**Required work**
Every line below that holds "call" must be copied.

**Dataset excerpt**

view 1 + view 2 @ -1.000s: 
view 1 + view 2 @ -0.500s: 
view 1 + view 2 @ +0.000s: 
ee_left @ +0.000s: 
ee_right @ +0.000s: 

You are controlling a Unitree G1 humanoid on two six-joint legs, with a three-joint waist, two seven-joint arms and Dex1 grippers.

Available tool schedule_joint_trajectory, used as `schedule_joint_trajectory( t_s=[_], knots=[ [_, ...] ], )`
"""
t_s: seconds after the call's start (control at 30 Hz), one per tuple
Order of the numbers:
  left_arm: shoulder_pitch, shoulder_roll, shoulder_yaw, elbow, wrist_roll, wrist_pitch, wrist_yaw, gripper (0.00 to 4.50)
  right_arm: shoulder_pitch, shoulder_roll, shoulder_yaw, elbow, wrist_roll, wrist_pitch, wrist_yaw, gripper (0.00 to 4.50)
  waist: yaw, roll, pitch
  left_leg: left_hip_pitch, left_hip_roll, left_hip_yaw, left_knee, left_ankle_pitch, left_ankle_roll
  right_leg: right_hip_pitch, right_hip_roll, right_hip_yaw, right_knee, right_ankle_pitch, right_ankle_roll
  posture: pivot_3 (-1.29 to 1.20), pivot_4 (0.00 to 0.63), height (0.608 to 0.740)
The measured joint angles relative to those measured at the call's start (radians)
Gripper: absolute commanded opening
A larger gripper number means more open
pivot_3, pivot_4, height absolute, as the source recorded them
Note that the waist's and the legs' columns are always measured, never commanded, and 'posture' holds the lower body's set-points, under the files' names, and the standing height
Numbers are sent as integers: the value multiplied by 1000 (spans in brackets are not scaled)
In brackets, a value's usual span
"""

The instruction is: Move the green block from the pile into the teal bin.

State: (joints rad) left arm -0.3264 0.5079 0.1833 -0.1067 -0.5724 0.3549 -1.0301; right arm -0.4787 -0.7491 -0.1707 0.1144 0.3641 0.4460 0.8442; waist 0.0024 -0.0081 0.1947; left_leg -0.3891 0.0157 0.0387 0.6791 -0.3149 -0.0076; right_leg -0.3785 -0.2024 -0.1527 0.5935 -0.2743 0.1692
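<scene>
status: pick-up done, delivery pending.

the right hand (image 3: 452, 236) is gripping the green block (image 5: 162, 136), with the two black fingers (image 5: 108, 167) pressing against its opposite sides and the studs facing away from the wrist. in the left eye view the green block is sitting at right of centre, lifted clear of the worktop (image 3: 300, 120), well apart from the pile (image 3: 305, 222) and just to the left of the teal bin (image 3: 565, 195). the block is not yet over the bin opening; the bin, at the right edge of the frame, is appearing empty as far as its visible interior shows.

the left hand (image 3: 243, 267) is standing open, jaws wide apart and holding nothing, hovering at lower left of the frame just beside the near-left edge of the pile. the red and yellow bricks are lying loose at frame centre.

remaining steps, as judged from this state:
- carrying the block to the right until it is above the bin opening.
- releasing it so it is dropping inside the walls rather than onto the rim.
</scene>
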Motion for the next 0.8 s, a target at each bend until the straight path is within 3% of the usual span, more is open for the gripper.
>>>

**Solution for this task**
t_s: seconds after the call's start (control at 30 Hz), one per tuple
The measured joint angles relative to those measured at the call's start (radians)

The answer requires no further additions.